◆ **Assignment**
Skip any image you find and restate the rest of the data word for word.

(Given material Opens)

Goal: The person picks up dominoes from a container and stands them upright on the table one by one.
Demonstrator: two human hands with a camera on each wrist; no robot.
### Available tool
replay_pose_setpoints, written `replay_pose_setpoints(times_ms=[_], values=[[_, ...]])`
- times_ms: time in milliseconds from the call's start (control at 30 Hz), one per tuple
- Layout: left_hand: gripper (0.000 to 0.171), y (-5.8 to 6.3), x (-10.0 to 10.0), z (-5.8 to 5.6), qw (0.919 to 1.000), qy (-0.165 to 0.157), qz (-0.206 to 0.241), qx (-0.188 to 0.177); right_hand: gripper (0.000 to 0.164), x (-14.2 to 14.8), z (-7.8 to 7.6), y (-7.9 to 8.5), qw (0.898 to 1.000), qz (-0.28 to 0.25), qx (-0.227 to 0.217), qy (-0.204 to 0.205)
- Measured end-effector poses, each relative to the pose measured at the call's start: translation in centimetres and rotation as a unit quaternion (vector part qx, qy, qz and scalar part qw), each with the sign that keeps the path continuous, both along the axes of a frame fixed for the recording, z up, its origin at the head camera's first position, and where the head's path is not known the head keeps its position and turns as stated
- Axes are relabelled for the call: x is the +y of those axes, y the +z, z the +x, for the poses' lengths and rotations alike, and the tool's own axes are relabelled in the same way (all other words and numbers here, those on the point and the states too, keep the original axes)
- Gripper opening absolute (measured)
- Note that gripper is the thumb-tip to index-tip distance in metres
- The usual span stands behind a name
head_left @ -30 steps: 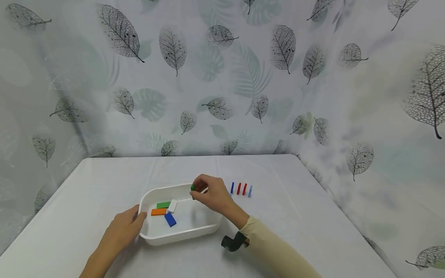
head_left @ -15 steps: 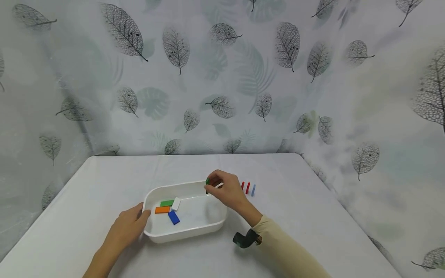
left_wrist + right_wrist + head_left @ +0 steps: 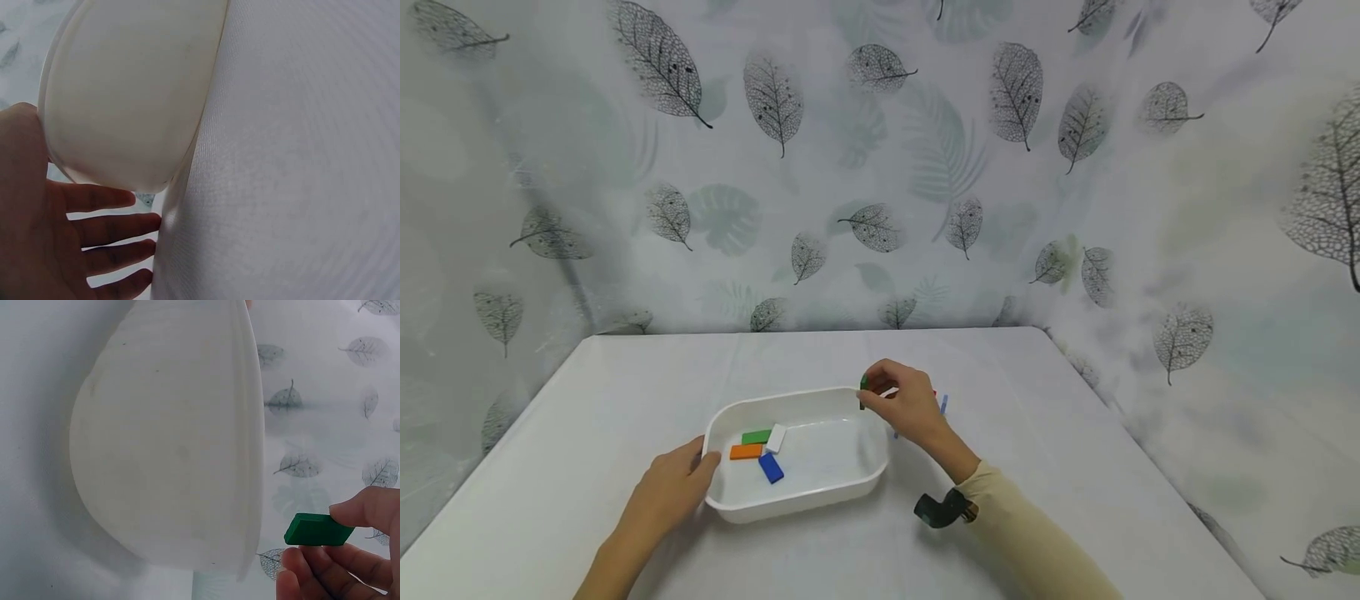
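My right hand (image 3: 908, 405) pinches a green rectangular block (image 3: 319, 530) between thumb and fingertips. In the head view this block stands on end above the right end of a white plastic tray (image 3: 797, 505). The left hand (image 3: 672, 492) holds the tray's left end, its thumb over the rim and its fingers outside. Inside the tray, towards the left, lie another green block (image 3: 756, 437), a white block (image 3: 776, 438), an orange block (image 3: 746, 452) and a blue block (image 3: 771, 468).
Behind the right hand, a light blue piece (image 3: 943, 404) shows on the white-covered table (image 3: 1015, 450), with red only just visible. The hand hides the other pieces there. A leaf-patterned curtain (image 3: 865, 183) closes off the back and sides.
My right hand has carried the green block rightward from over the tray's inside to its right end, covering more of the row of pieces. The left hand keeps its hold on the tray.
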State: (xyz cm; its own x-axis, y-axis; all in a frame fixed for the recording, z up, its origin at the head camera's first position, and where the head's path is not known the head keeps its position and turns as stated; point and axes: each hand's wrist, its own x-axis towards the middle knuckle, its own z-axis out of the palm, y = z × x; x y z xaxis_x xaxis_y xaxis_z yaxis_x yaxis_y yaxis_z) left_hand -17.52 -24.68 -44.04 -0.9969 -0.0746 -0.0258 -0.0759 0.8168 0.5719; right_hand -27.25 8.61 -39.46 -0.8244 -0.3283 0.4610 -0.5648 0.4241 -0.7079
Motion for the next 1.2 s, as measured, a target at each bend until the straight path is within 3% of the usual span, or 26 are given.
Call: replay_pose_setpoints(times_ms=[400, 867, 1200], values=[[0.059, 0.0, -0.2, 0.1, 1.0000, -0.007, 0.006, -0.002, 0.015, 1.8, -0.2, 0.1, 0.999, 0.013, -0.007, -0.037], [0.057, 0.0, -0.2, 0.2, 0.9999, -0.010, 0.010, 0.001, 0.016, 4.4, -0.4, -1.1, 0.998, 0.004, -0.005, -0.064], [0.055, 0.2, -0.1, 0.2, 0.9999, -0.013, 0.009, 0.007, 0.017, 5.8, -0.6, -1.8, 0.998, -0.003, -0.018, -0.064]])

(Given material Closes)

◆ **Answer space**
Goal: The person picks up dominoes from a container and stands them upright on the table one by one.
Demonstrator: two human hands with a camera on each wrist; no robot.
### Available tool
replay_pose_setpoints, written `replay_pose_setpoints(times_ms=[_], values=[[_, ...]])`
- times_ms: time in milliseconds from the call's start (control at 30 Hz), one per tuple
- Layout: left_hand: gripper (0.000 to 0.171), y (-5.8 to 6.3), x (-10.0 to 10.0), z (-5.8 to 5.6), qw (0.919 to 1.000), qy (-0.165 to 0.157), qz (-0.206 to 0.241), qx (-0.188 to 0.177); right_hand: gripper (0.000 to 0.164), x (-14.2 to 14.8), z (-7.8 to 7.6), y (-7.9 to 8.5), qw (0.898 to 1.000), qz (-0.28 to 0.25), qx (-0.227 to 0.217), qy (-0.204 to 0.205)
- Measured end-effector poses, each relative to the pose measured at the call's start: translation in centimetres and rotation as a unit quaternion (vector part qx, qy, qz and scalar part qw), each with the sign that keeps the path continuous, both along the axes of a frame fixed for the recording, z up, its origin at the head camera's first position, and where the head's path is not known the head keeps its position and turns as stated
- Axes are relabelled for the call: x is the +y of those axes, y the +z, z the +x, for the poses' lengths and rotations alike, and the tool's own axes are relabelled in the same way (all other words and numbers here, those on the point and the states too, keep the original axes)
- Gripper opening absolute (measured)
- Note that gripper is the thumb-tip to index-tip distance in metres
- The usual span stands behind a name
head_left @ -30 steps: 
head_left @ -15 steps: 
left_wrist + right_wrist + head_left @ +0 steps: 
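My right hand (image 3: 908, 405) pinches a green rectangular block (image 3: 319, 530) between thumb and fingertips. In the head view this block stands on end above the right end of a white plastic tray (image 3: 797, 505). The left hand (image 3: 672, 492) holds the tray's left end, its thumb over the rim and its fingers outside. Inside the tray, towards the left, lie another green block (image 3: 756, 437), a white block (image 3: 776, 438), an orange block (image 3: 746, 452) and a blue block (image 3: 771, 468).
Behind the right hand, a light blue piece (image 3: 943, 404) shows on the white-covered table (image 3: 1015, 450), with red only just visible. The hand hides the other pieces there. A leaf-patterned curtain (image 3: 865, 183) closes off the back and sides.
My right hand has carried the green block rightward from over the tray's inside to its right end, covering more of the row of pieces. The left hand keeps its hold on the tray.
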State: (xyz cm; its own x-axis, y-axis; all in a frame fixed for the recording, z up, its origin at the head camera's first position, and where the head's path is not known the head keeps its position and turns as stated; point and axes: each hand's wrist, its own x-axis towards the middle knuckle, its own z-axis out of the palm, y = z × x; x y z xaxis_x xaxis_y xaxis_z yaxis_x yaxis_y yaxis_z) left_hand -17.52 -24.68 -44.04 -0.9969 -0.0746 -0.0258 -0.0759 0.8168 0.5719; right_hand -27.25 8.61 -39.46 -0.8244 -0.3283 0.4610 -0.5648 0.4241 -0.7079
Motion for the next 1.2 s, as measured, a target at each bend until the straight path is within 3% of the usual span, or 26 are given.
Call: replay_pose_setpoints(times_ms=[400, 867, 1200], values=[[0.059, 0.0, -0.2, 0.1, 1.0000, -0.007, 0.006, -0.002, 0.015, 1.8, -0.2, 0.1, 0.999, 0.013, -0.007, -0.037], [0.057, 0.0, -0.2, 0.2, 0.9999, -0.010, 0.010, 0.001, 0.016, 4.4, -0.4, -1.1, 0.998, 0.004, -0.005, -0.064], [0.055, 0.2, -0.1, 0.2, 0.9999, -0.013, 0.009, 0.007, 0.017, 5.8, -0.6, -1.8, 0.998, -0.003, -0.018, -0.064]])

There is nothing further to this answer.